И в Барчестере образовалась партия сторонников точки зрения мистера Слоупа! В высших сословиях она состояла почти исключительно из дам. Мужчина... то есть джентльмен не мог почувствовать симпатии к мистеру Слоупу и сесть у ног столь мерзкого Гамалиила. Дамы же порой не так чувствительны к внешним недостаткам: того, кто говорит хорошо, они слушают, как бы уродлив и ужасен ни был рот златоуста. Уилкс был дамским любимцем, и влажный, рыжий, пучеглазый, краснорукий мистер Слоуп властвовал над женскими сердцами.
Однако некоторые приходские священники не решились пренебречь корзинами, в коих хранились ныне хлеба и рыбы Барчестерской епархии. Они, и только они, явились с визитом к мистеру Слоупу после его проповеди в соборе. Среди них был мистер Куиверфул, пуддингдейлский священник, супруга которого продолжает из года в год дарить ему все новые залоги своей любви, увеличивая его заботы и — будем надеяться — его счастье.

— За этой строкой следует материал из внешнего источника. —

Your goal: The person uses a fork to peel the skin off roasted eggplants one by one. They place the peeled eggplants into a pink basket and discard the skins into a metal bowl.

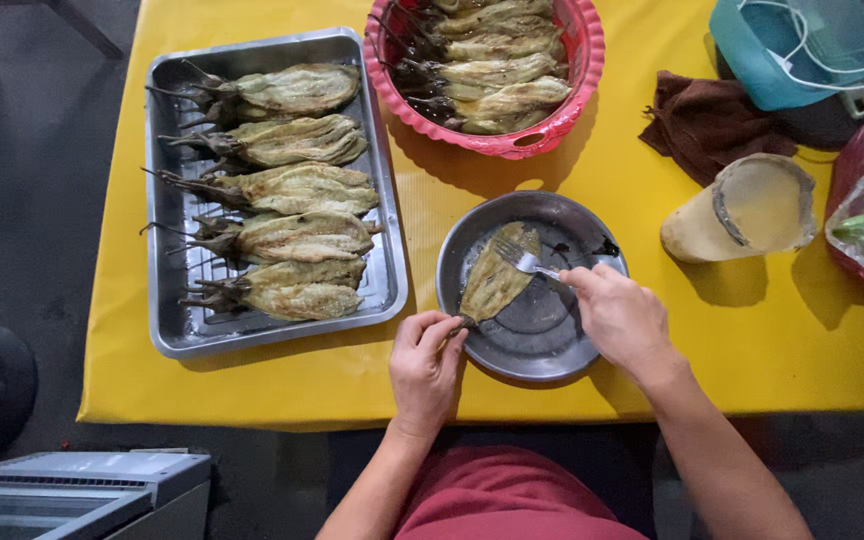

Удивительно ли, что человек с четырнадцатью детьми (не считая умерших во младенчестве) и годовым доходом в четыреста фунтов помышляет о хлебах и рыбах, даже если их раздачей ведает мистер Слоуп?
Вскоре после этого достопамятного воскресенья влиятельнейшие священнослужители епархии держали совет, как поставить на место мистера Слоупа. Во-первых, ни в коем случае не допускать его больше на кафедру собора — так начал архидьякон Грантли. Все согласились — но зависит ли это от них? Доктор Грантли объявил, что это зависит только от настоятеля и соборного духовенства, ибо никто, кроме них, не имеет права проповедовать там, исключая лишь самого епископа. Настоятель возразил, что, хотя это и правда, но всякие споры по этому поводу неблаголепны. Тут щуплый маленький священник, один из соборных пребендариев, заметил, что спорить придется мистеру Слоупу — если, конечно, каждый пребендарий будет готов в свой черед занять место на кафедре. Щуплый пребендарий был хитер! Сам он предпочитал жить в своем уютном доме при соборе, но всегда рад был кольнуть преподобного Визи Стэнхоупа и всех других, кого больше манили итальянские виллы и элегантные резиденции в Лондоне.